Natural Language Processing Symposium

September 15 & 16, 2020

10:00 am - 1:30 pm EST

To be held virtually

The Vector Institute is hosting a Natural Language Processing (NLP) Symposium showcasing the NLP project with academic-industry collaborators to facilitate interaction between our industry sponsors, researchers, students and faculty members.

In June 2019, Vector Institute launched a multi-phase industry-academic collaborative project focusing on recent advances in NLP. Participants replicated a state-of-the-art NLP model called BERT and fine tuned a transfer learning approach to optimize domain-specific tasks in areas such as health, law and finance.

To follow-up on the outcomes of the project, a two-day symposium will be held featuring presentations and hands-on workshops, delivered by the project participants and Vector researchers.

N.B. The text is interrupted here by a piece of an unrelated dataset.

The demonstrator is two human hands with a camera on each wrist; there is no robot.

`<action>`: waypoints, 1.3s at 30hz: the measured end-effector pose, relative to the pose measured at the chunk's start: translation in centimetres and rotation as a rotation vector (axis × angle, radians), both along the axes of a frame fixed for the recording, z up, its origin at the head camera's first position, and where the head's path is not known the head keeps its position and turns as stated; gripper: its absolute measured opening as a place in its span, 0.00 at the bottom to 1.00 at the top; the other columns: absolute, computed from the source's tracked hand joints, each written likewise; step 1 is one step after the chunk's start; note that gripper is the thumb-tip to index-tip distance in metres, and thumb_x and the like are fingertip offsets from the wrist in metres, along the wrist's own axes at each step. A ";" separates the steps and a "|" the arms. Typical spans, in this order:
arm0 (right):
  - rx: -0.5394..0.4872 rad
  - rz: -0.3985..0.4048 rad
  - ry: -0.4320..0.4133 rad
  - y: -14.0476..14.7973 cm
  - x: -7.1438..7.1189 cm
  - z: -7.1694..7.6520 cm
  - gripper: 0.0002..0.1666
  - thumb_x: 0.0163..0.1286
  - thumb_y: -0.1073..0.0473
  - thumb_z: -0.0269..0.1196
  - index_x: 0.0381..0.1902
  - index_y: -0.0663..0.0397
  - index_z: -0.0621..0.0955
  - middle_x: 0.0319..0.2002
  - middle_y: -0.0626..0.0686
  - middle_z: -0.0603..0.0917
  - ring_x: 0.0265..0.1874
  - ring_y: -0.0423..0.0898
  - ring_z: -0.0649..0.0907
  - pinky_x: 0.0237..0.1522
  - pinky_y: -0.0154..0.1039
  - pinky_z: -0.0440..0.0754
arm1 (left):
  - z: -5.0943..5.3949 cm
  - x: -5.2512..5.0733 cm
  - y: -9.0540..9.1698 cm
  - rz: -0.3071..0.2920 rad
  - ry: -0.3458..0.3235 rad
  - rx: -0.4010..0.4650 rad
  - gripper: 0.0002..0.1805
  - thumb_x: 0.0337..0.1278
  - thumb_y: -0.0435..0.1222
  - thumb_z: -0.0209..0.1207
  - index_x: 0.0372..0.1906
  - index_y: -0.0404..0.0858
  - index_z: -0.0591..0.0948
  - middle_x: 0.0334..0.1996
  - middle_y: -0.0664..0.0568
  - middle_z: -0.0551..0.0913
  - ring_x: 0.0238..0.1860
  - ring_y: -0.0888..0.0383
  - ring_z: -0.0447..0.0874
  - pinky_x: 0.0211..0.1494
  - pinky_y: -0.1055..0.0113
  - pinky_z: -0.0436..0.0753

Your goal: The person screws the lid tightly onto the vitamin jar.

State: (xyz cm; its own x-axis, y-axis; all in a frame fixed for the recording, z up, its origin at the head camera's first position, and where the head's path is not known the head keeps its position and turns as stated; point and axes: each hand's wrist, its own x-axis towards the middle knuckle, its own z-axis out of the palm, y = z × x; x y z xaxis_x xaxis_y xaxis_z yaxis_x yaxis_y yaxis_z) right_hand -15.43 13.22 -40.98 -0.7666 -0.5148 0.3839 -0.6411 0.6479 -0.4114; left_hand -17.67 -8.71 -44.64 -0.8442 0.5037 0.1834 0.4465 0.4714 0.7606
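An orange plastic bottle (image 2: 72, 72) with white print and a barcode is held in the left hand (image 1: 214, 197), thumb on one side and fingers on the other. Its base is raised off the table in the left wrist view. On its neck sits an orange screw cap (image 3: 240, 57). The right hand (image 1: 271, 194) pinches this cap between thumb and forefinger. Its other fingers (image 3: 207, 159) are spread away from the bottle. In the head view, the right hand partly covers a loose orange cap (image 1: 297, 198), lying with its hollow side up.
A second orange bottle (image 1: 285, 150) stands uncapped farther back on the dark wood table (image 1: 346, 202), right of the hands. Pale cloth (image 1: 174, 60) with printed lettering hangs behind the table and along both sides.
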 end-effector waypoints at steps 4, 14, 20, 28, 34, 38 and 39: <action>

The symposium will support knowledge transfer and provide an exclusive opportunity for Vector’s industry sponsors to engage with talent in the NLP domain.

Workshop Information:

Level of workshops: Beginner/Intermediate

Required skill set: Fundamentals of machine learning and deep learning; knowledge of Language modelling and/or transformers; experience programming in Python and any of the deep learning frameworks (Tensorflow, Pytorch); experience using GPUs for accelerated deep learning training; experience in using jupyter notebook and/or Google Colab.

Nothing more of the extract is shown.